The IR&D policy reforms carry with them a major risk of provoking negative unintended consequences. Companies must now find a sponsoring organization for their IR&D efforts and justify their ideas before initiating work. This is wrong for many reasons. What about the absolutely brilliant, transformative idea that no DoD entity wants to sponsor? Conversely, the new requirement is likely to encourage “sponsor shopping” by companies. Because most potential sponsors are focused on acquiring current systems or supporting current operations, this will inevitably drag IR&D even more into the near-term, exactly the opposite result from what AT&L wants. Finally requiring “pre-reviews” of proposed projects will act like a tax on scarce IR&D resources.

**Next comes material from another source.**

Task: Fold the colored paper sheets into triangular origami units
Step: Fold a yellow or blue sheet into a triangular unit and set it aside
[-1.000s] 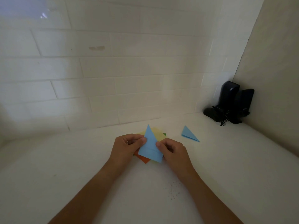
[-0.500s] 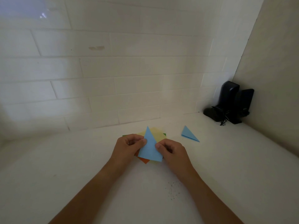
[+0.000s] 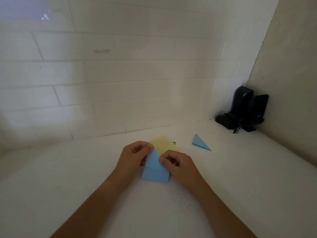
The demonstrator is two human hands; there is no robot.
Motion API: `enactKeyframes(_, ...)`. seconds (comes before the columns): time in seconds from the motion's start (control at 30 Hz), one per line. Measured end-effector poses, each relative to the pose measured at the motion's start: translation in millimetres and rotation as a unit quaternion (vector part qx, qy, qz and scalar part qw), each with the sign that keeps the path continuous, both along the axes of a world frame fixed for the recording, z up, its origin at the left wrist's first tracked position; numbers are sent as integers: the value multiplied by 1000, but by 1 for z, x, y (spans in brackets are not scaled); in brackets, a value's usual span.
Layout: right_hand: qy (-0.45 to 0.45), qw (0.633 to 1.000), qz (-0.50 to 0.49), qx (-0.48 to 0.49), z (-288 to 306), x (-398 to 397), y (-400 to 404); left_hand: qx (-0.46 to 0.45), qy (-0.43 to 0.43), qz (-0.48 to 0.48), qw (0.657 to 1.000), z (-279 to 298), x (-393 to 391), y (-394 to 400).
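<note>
Bare forearms (image 3: 103, 203), no sleeves.

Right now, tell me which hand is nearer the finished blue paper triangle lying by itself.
Right. The right hand sits down-left of the finished blue paper triangle; the left hand lies farther left, beyond the blue paper being folded.

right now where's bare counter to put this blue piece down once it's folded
Bare counter lies left of the left hand, and between the right hand and the finished blue triangle. It is crowded under the blue paper, where the yellow sheet tops a stack, and in the corner by the black objects.
</note>
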State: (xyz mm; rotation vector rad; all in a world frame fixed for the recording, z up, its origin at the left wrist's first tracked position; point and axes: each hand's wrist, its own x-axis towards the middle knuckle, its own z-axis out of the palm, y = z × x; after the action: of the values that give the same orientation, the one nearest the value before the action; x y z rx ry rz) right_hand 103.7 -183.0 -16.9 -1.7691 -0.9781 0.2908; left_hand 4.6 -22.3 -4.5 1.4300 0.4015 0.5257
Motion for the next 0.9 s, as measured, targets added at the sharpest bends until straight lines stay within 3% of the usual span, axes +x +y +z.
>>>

Another really bad change in IR&D policy is a new rule that requires companies spending $11 million or more to submit data on their IR&D projects to the government where it will be reviewed by the Defense Contract Audit Agency (DCAA) and posted on a secure website. The intent of this new rule is to allow DoD better insight into what companies are doing, the opportunity to coordinate IR&D efforts and improve communications between government and industry. Companies are rightly concerned that this is another step in removing the “I” from IR&D. In addition, what sense does it make to have the auditors and lawyers at DCAA review high-risk, high-tech IR&D projects about which they will know virtually nothing? This rule also raises a concern about DoD’s ability to keep this information secure from a company’s competitors, much less America’s adversaries. If companies feel constrained in their IR&D activities or that they will lose a potential business advantage, perhaps even their private intellectual property, they may stop doing IR&D-funded research.

In essence, this new policy could easily result in DoD offices substituting their own judgment about what is worth researching for that of the companies actually doing the work. When DoD uses the word coordinate, what it really means, what the inevitable result will be, is more control. Frankly, DoD is not always the best judge of what kind of R&D to pursue.

AT&L should move very cautiously in this area lest it kill the golden goose that is U.S. private sector innovation. A step-by-step approach that starts with expanded technical interchanges while rethinking the rest of the IR&D policy is in order.